**ASSIGNED TASK**
Of all the lines in the entries below, give again exactly those starting at the line containing "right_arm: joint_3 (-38" and ending at the line containing "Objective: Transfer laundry", both ends included, and no others.

[Recorded data]
*** Begin section ***

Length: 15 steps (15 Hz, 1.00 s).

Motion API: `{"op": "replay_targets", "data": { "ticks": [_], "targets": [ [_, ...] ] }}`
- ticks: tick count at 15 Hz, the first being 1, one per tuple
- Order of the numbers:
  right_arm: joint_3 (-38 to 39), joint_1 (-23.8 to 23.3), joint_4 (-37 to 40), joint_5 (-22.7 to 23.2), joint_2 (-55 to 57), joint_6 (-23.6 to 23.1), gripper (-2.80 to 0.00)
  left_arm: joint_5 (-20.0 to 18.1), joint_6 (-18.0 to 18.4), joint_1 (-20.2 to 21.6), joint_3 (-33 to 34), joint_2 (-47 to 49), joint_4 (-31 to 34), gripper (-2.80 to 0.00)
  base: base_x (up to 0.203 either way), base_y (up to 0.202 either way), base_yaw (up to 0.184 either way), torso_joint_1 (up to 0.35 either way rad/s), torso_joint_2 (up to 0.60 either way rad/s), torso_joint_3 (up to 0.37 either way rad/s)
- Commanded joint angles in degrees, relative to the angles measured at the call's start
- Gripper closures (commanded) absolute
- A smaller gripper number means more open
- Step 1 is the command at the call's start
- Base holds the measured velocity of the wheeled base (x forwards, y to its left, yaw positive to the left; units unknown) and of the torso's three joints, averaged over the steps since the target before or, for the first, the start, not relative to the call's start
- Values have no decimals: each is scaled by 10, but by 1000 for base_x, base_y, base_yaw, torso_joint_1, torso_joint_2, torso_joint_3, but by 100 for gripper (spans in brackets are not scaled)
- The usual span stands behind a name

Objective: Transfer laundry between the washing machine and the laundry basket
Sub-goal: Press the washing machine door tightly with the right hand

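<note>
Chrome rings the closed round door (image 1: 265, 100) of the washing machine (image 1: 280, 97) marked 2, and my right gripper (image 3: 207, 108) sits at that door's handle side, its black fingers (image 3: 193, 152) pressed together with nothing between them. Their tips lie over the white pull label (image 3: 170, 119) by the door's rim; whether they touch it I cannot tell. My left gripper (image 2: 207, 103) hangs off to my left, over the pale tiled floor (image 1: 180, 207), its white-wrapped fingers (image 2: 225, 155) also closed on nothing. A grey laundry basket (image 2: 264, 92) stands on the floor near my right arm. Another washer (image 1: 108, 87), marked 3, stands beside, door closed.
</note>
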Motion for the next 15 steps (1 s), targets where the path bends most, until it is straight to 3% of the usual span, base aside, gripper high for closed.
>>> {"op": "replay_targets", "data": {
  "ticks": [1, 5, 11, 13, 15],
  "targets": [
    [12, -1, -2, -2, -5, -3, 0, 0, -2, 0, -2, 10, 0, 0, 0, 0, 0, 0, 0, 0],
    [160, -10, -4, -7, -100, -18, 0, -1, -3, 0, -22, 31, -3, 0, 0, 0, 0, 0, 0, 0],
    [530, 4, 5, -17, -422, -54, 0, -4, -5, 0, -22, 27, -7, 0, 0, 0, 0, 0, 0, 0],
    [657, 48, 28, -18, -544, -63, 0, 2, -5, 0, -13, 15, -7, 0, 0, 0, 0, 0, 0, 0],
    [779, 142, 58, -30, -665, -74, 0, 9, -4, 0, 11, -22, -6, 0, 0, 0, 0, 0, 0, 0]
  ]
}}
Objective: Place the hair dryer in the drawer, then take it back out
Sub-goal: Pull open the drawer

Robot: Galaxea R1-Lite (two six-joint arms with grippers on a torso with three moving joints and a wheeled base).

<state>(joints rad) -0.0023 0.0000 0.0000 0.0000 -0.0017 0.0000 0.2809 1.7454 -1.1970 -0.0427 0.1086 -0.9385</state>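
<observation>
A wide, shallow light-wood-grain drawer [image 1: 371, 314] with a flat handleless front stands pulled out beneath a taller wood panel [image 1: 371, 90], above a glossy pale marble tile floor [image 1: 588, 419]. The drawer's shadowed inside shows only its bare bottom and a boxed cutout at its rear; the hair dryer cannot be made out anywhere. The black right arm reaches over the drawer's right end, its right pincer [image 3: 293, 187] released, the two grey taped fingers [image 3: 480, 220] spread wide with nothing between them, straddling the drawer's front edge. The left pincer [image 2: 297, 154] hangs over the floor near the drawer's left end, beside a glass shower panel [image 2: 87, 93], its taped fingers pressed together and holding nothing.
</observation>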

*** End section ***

**TASK OUTPUT**
  right_arm: joint_3 (-38 to 39), joint_1 (-23.8 to 23.3), joint_4 (-37 to 40), joint_5 (-22.7 to 23.2), joint_2 (-55 to 57), joint_6 (-23.6 to 23.1), gripper (-2.80 to 0.00)
  left_arm: joint_5 (-20.0 to 18.1), joint_6 (-18.0 to 18.4), joint_1 (-20.2 to 21.6), joint_3 (-33 to 34), joint_2 (-47 to 49), joint_4 (-31 to 34), gripper (-2.80 to 0.00)
  base: base_x (up to 0.203 either way), base_y (up to 0.202 either way), base_yaw (up to 0.184 either way), torso_joint_1 (up to 0.35 either way rad/s), torso_joint_2 (up to 0.60 either way rad/s), torso_joint_3 (up to 0.37 either way rad/s)
- Commanded joint angles in degrees, relative to the angles measured at the call's start
- Gripper closures (commanded) absolute
- A smaller gripper number means more open
- Step 1 is the command at the call's start
- Base holds the measured velocity of the wheeled base (x forwards, y to its left, yaw positive to the left; units unknown) and of the torso's three joints, averaged over the steps since the target before or, for the first, the start, not relative to the call's start
- Values have no decimals: each is scaled by 10, but by 1000 for base_x, base_y, base_yaw, torso_joint_1, torso_joint_2, torso_joint_3, but by 100 for gripper (spans in brackets are not scaled)
- The usual span stands behind a name

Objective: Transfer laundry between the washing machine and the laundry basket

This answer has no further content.